Oct 152009
 
Authors: Robyn Scherer

For those fellow NFL fans out there, I’m sure you have noticed that the past two weekends, many of the participants in the NFL have worn pink items such as arm bands, brims on caps, shoes and even gloves.

I couldn’t be happier, for several reasons. The first being, that I love pink, and men in pink especially. The second reason is the important one, though. I’ve known people who have had breast cancer, and I support any activity that helps to saves lives.

The NFL’s campaign, A Crucial Catch, promotes breast cancer awareness through annual screenings. October is breast cancer awareness month, and the NFL is allowing the American Cancer Society to promote the importance of finding cancer early on a national stage.

According to http://cancerscreening.com, “one in nine women will develop breast cancer at some time in their life.” Think about the women in your life: Your mother, your grandmother, your aunts and sisters. There is a good chance one of those women in your life will suffer from breast cancer.

One statistic that is not as nationally recognized is the number of men who get breast cancer. However, the likelihood of a man developing breast cancer is one in 1,000. While this number is significantly lower, it is still a problem.

The NFL’s campaign has the potential to get men involved. Most breast cancer campaigns are targeted toward women because they are the main victims, but getting the men involved could help save hundreds of lives.

I don’t have the statistic on the number of men who watch football compared with women, but if you go to any sports bar, the majority of people you will see watching the games are men.

The NFL’s campaign will help men to think about the women in their lives, and help to remind them to get yearly screenings, especially for those women over the age of 40. It’s easy for all people, men and women, to get caught up in life and forget about their health.

There are other national campaigns that are underway in addition to this one with the NFL. The Tough Enough To Wear Pink campaign, sponsored by Wrangler, was one of the first national campaigns to promote the early detection of breast cancer.

The campaign was started in 2004, and according to http://toughenoughtowearpink.com, the campaign has raised more than $5 million to help to find a cure for this disease.
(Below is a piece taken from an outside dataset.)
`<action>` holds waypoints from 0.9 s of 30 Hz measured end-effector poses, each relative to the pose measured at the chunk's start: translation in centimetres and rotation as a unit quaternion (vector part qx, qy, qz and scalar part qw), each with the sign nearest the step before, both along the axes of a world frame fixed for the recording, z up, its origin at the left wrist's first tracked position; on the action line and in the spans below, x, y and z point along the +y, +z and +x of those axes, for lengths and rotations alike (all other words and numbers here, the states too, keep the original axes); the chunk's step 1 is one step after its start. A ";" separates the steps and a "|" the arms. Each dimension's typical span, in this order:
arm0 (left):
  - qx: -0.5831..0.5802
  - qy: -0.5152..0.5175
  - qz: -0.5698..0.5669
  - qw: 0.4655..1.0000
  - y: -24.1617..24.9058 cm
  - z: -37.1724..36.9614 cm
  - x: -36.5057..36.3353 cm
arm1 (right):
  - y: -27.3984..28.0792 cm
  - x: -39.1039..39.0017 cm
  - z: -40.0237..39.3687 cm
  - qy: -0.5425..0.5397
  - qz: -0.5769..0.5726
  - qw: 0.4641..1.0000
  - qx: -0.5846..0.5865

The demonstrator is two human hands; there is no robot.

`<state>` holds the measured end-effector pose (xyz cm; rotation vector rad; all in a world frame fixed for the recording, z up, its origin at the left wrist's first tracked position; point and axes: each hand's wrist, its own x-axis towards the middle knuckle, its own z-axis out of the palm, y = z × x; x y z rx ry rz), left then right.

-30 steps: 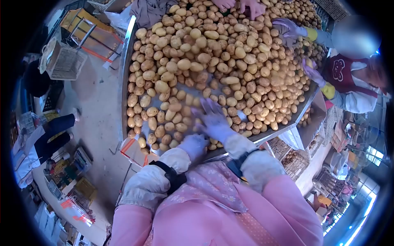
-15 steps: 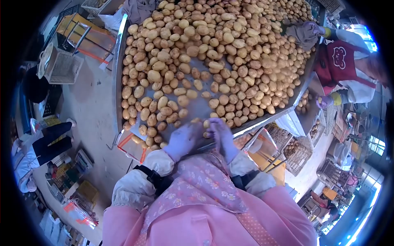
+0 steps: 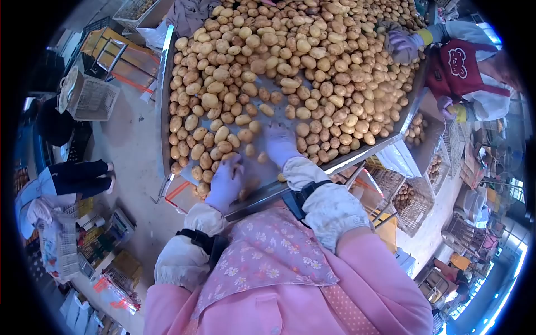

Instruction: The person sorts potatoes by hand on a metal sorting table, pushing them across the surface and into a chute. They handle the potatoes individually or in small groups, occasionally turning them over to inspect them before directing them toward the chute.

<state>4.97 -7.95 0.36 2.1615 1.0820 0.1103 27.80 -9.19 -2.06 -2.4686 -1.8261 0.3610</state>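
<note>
Since one potato sits just past the fingers of the right hand, long axis slanted, the left hand's farther off; can't tell if either's gripping anything.

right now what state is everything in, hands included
left hand, gloved, fingers bent
right hand, gloved, fingers pointing down
potatoes, loose, heaped thickest toward the far side
table, partly covered
grey cloth at far left, bunched
crate at lower right, partly filled
</note>
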 end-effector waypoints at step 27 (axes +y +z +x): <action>0.089 -0.063 0.122 0.986 -0.6 2.9 1.3 | 3.6 -15.7 11.2 -0.218 0.123 0.950 0.185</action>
I had the privilege in 2007 to volunteer at the Breast Cancer Awareness booth at The Qualifier at the Fort rodeo, held at the Equine Center here in Fort Collins. Since that time, I have worn the shirt I was given around town and have had random strangers come up to me to thank me for supporting the fight against breast cancer.

According to the http://breastcancer.org, breast cancer is the second leading cause of death in women behind lung cancer. Early diagnosis is the key to surviving, and campaigns like A Crucial Catch help to remind women of the importance of annual screenings.
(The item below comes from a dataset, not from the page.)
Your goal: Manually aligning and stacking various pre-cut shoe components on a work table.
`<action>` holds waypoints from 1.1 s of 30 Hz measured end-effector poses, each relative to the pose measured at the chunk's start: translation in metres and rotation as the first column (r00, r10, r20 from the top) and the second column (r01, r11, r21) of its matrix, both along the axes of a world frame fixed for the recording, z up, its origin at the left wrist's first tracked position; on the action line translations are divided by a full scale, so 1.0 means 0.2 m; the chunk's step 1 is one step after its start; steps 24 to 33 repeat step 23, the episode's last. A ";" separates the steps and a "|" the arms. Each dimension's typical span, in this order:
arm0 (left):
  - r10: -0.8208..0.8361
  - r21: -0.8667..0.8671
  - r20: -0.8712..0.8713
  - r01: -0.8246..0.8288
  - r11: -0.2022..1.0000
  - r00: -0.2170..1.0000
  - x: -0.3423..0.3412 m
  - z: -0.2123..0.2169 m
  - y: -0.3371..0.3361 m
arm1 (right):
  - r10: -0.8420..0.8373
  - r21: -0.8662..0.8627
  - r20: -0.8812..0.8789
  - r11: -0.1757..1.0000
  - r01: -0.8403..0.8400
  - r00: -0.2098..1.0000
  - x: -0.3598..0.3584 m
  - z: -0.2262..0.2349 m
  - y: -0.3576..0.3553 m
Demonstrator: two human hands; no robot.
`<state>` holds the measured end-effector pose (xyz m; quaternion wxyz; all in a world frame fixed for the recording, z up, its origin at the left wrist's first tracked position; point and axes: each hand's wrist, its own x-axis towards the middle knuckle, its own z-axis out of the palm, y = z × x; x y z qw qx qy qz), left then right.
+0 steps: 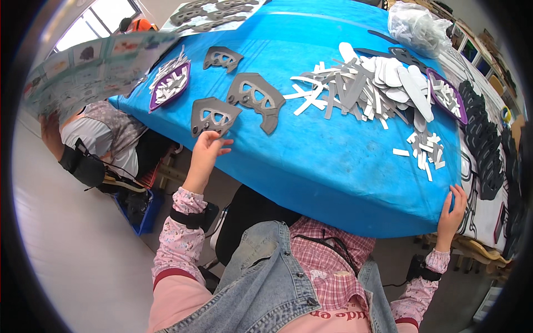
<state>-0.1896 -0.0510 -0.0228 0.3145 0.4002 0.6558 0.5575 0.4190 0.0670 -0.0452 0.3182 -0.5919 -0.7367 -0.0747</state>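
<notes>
My left hand [206, 150] is at the table's near left edge, its fingertips closed on the near edge of a grey foam piece [199, 115] with cut-out windows. The contact is partly hidden by the fingers. Just beyond lie a larger, curved grey piece [244, 87] and a smaller grey piece [209, 58], both flat on the blue table cover [311, 161]. My right hand [451, 216] rests against the right corner of the table with its fingers stretched out, holding nothing.
A heap of white and grey strips [355, 91] covers the table's right half, with a small pile [427, 147] nearer me. Purple trays [151, 102] [463, 116] hold strips. A bag [419, 28] stands far right. At left, a person [100, 130] sits behind a translucent sheet [94, 64].
</notes>
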 end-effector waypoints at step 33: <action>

If you want to support breast cancer research, there are several ways in our area that you can do so. The Race for the Cure is held in Denver every October. Zeta Tau Alpha, one of the sororities here at CSU, holds a fundraiser every year to benefit the Susan G. Komen foundation.

To all women out there, go get screened and remind your fellow girlfriends to do the same. Men — remind your significant other of the importance of detecting breast cancer early. With support and continued research, you can help support the fight against breast cancer. I’m tough enough to wear pink, are you?